|Techniques to measure arteriole (red) and venule (blue) diameter may one day become part of a protocol for cognitive assessment. Photo: Amy Jane Mcgowan/PLoS One. Click image to enlarge.|
Evidence suggests certain mid-life factors may be predictive of future neurodegenerative disease. Researchers recently investigated retinal vessel diameters and their association with brain aging (a sensory and cognitive composite measure) and macular ganglion cell inner plexiform layer (mGCIPL) thickness (a neurodegeneration biomarker) and reported that vessel measurements may offer clues to neurodegeneration and risk assessment.
The researchers quantified vessel diameter using measurements called central retinal arteriolar and venular equivalents (CRAE and CRVE) from fundus images of Beaver Dam Offspring study participants (n=2,381). Mean CRAE and CRVE were 148.8µm and 221.7µm, respectively. The team found an association between CRAE and brain aging among participants without ocular pathology, where wider CRAE was associated with a 33% decreased risk of brain aging over five years. Additionally, CRAE and CRVE were both independently associated with mGCIPL thickness. The researchers reported that mGCIPL thickness increased by about 1.7µm and 2.0µm per SD increase in CRAE and CRVE, respectively.

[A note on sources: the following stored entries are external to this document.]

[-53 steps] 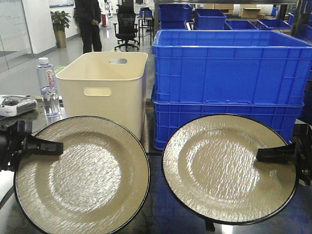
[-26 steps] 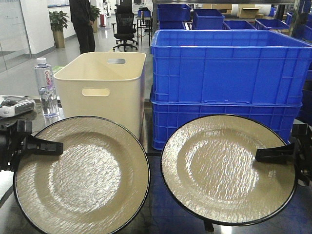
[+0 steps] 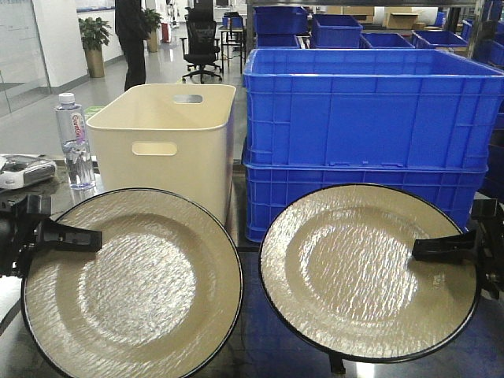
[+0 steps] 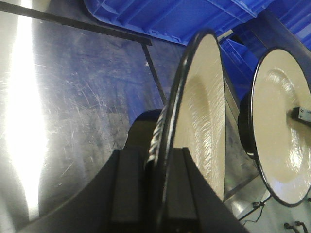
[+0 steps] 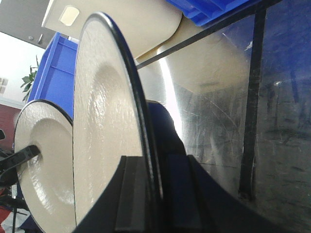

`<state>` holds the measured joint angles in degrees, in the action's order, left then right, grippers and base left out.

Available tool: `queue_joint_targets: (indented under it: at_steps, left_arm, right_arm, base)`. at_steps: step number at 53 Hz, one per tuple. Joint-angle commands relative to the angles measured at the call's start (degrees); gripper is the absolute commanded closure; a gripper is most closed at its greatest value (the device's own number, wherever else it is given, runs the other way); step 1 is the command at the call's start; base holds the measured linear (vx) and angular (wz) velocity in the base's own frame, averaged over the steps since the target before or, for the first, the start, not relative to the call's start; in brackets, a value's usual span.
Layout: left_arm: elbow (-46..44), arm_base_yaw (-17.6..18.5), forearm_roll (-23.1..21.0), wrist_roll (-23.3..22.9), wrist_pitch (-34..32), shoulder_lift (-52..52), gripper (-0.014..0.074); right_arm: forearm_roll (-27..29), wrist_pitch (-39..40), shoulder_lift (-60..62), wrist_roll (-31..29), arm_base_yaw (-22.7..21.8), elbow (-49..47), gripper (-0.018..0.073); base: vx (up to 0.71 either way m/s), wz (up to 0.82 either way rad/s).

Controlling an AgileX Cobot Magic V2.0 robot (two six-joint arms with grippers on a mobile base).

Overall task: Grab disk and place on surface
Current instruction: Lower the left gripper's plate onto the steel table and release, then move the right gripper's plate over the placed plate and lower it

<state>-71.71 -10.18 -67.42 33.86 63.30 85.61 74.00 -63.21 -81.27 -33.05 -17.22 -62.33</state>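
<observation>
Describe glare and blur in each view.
Front-facing view: sharp, rippled sheen on the left cream black-rimmed round disk and the right disk. Left wrist view: white glare streak down the glossy dark-grey metal tabletop. Right wrist view: narrower tabletop streak.

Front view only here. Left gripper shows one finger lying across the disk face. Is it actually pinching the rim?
Observer: Yes. Left wrist view shows the left disk rim between both fingers of the left gripper, one per face.
Operator: Right side?
Observer: Same in the right wrist view: the right gripper has a finger on each face of the right disk.
Operator: What's beyond them?
Observer: The tabletop, glossy, scratched, crossed by black lines.
</observation>
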Motion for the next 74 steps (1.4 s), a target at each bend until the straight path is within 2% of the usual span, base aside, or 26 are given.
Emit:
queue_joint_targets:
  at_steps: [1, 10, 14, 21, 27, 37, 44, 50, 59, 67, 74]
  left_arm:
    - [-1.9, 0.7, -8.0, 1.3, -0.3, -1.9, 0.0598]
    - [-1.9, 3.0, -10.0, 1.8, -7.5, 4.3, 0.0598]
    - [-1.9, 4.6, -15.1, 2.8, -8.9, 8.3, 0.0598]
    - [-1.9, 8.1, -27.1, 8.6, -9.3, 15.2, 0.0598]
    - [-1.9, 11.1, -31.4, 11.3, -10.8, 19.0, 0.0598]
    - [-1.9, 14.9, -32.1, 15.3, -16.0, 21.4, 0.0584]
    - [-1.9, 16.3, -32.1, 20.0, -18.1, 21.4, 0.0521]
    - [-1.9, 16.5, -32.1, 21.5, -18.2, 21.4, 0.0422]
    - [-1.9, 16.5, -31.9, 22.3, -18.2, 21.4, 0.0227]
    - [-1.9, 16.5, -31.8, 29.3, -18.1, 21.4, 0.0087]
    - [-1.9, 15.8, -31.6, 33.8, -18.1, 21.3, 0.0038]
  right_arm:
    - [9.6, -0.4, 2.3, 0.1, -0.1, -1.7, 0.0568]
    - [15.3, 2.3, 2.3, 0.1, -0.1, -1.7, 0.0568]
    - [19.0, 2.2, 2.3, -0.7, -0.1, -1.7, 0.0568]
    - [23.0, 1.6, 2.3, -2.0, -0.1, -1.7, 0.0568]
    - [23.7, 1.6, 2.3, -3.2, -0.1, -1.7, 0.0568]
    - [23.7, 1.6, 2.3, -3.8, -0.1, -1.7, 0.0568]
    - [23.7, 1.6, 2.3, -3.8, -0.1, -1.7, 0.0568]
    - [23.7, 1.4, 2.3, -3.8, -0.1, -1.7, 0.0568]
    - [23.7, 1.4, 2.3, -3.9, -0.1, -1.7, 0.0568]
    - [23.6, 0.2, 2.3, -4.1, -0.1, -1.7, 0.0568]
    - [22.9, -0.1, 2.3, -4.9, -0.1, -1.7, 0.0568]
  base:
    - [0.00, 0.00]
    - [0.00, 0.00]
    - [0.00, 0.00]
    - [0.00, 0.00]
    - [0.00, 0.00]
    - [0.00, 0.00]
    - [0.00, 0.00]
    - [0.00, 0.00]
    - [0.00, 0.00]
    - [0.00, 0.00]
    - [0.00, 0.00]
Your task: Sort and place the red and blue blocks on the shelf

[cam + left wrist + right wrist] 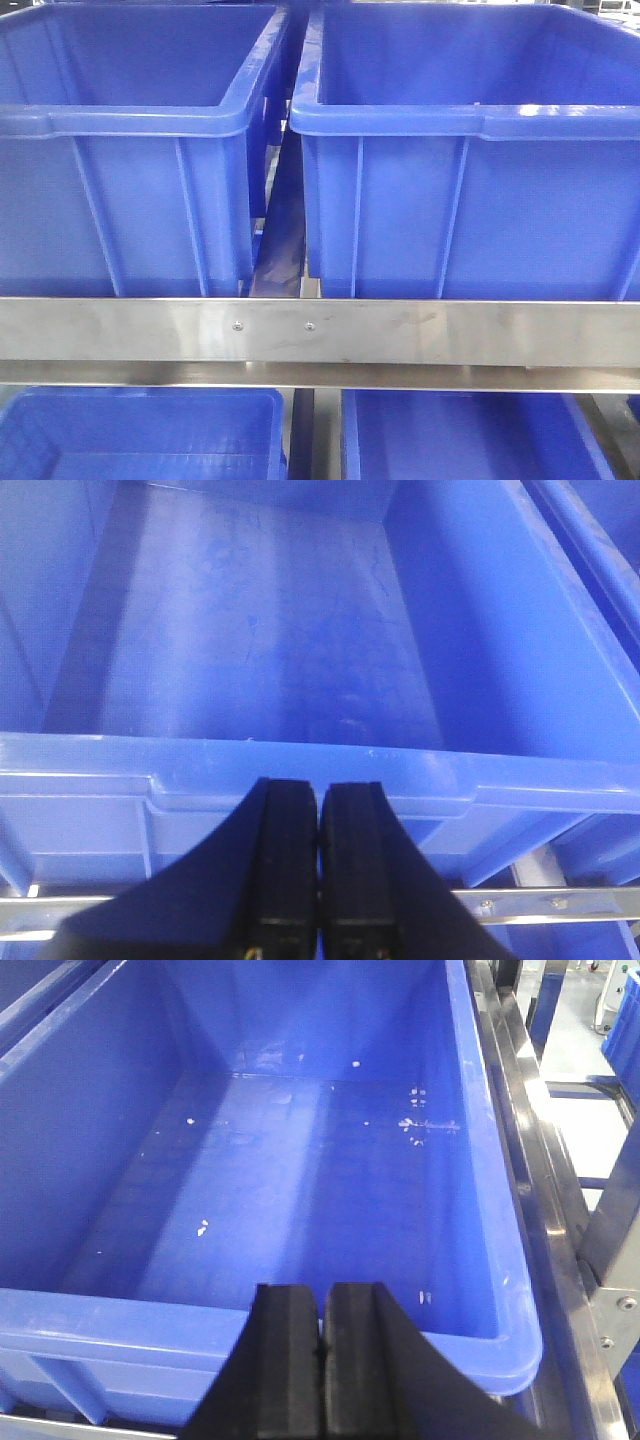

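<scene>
No red or blue blocks show in any view. Two large blue bins stand side by side on the metal shelf: the left bin [130, 120] and the right bin [470, 120]. In the left wrist view my left gripper [320, 800] is shut and empty, hovering at the near rim of an empty blue bin [250, 660]. In the right wrist view my right gripper [325, 1300] is shut and empty, at the near rim of another empty blue bin [300, 1160]. Neither gripper shows in the front view.
A steel shelf rail [320, 332] runs across below the bins. Two more blue bins [140, 435] [470, 440] sit on the lower shelf. A metal shelf upright [610, 1250] stands right of the right bin. A narrow gap [280, 230] separates the upper bins.
</scene>
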`<move>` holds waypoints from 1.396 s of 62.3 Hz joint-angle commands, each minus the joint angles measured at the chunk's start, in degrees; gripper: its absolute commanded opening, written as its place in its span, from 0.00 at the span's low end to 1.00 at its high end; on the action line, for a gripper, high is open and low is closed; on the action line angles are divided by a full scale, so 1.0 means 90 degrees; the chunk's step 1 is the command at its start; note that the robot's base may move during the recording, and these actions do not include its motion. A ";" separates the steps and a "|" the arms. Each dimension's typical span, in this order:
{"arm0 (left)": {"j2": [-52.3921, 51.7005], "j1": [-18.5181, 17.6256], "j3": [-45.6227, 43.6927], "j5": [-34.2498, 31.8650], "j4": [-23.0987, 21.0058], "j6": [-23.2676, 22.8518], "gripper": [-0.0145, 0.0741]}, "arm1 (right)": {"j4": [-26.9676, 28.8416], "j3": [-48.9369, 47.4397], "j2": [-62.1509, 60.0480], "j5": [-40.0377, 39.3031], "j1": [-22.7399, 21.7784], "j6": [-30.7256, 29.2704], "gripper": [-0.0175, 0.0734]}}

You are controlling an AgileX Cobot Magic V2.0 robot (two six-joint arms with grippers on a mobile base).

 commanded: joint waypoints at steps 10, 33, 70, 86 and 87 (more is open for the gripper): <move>-0.0017 -0.0046 -0.0187 -0.0580 -0.0007 -0.0001 0.31 | -0.0007 -0.0179 -0.0019 -0.0500 0.0028 -0.0048 0.26; -0.0017 -0.0046 -0.0187 -0.0580 -0.0007 -0.0001 0.31 | -0.0057 -0.0059 -0.0359 -0.0598 -0.0170 -0.0048 0.26; -0.0017 -0.0046 -0.0187 -0.0580 -0.0007 -0.0001 0.31 | 0.0450 0.2920 -0.3502 -0.0654 -0.0896 -0.0048 0.26; -0.0017 -0.0046 -0.0187 -0.0568 -0.0007 -0.0001 0.31 | 0.0419 0.2976 -0.4072 -0.0505 -0.0902 -0.0048 0.26; -0.0017 -0.0046 -0.0187 -0.0568 -0.0007 -0.0001 0.31 | 0.0419 0.2976 -0.4072 -0.0511 -0.0902 -0.0048 0.26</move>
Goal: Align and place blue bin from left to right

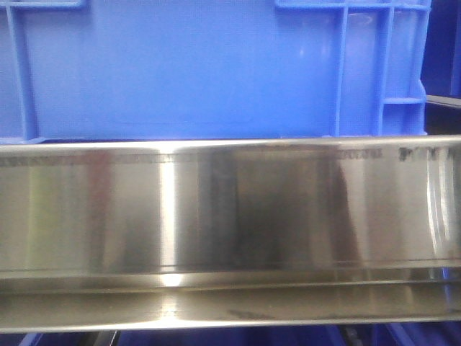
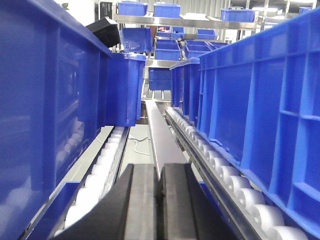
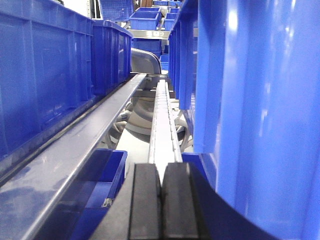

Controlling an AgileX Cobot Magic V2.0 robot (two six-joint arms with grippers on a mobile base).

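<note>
A blue bin (image 1: 187, 65) fills the top of the front view, its smooth side wall standing just behind a steel rail (image 1: 230, 209). Neither gripper shows in that view. In the left wrist view my left gripper (image 2: 159, 171) is shut on nothing, low in the gap between a blue bin (image 2: 55, 90) on the left and a blue bin (image 2: 260, 95) on the right. My right gripper (image 3: 161, 169) is also shut and empty. It sits in a lane with a blue wall (image 3: 260, 90) close on its right and blue bins (image 3: 50, 70) on its left.
White roller tracks (image 2: 235, 185) run under the bins on both sides of the left gripper. A steel ledge (image 3: 80, 145) and a white roller strip (image 3: 162, 120) lead away from the right gripper. Shelves with more blue bins (image 2: 167, 10) stand at the back.
</note>
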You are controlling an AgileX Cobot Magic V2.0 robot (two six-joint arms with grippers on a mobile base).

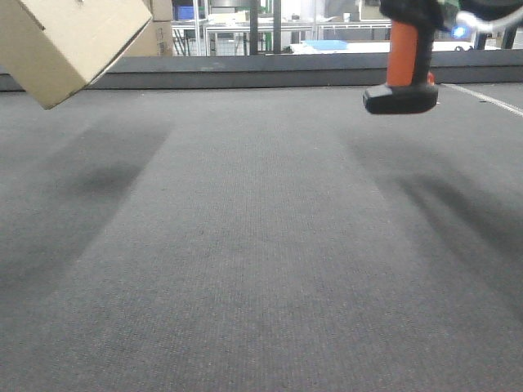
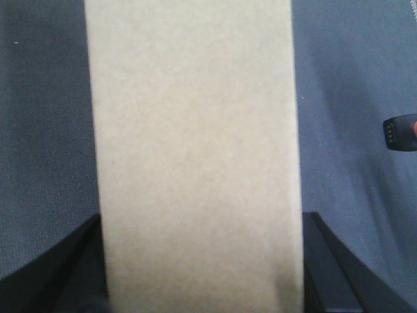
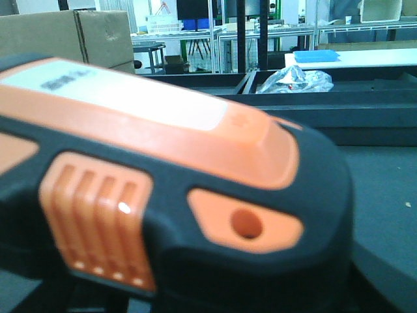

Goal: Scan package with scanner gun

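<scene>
The left claw (image 2: 202, 280) clamps the tilted package (image 1: 69, 41) by its sides, high off the bench (image 1: 261, 245), likely to offer a face, while well to the right the scanner gun (image 1: 402, 73) hangs aloft, evidently gripped by the unseen right claw.

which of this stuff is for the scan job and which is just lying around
For the job: package, scanner.
Lying about, all at the back: cardboard boxes, blue tray, crumpled plastic bag, white basket.
</scene>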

“Among those without known eye disease, having wider CRAE was associated with lower brain-aging risk,” the researchers concluded in their paper. “CRAE may serve as a screening tool, identifying those at higher risk for cognitive and sensorineural decline among those without clinically identified ocular pathology.”
Paulsen AJ, Pinto AA, Merten N, et al. Association of central retinal arteriolar and venular equivalents with brain-aging and macular ganglion cell-inner plexiform layer thickness. Ophthalmic Epidemiol. March 28, 2022. [Epub ahead of print].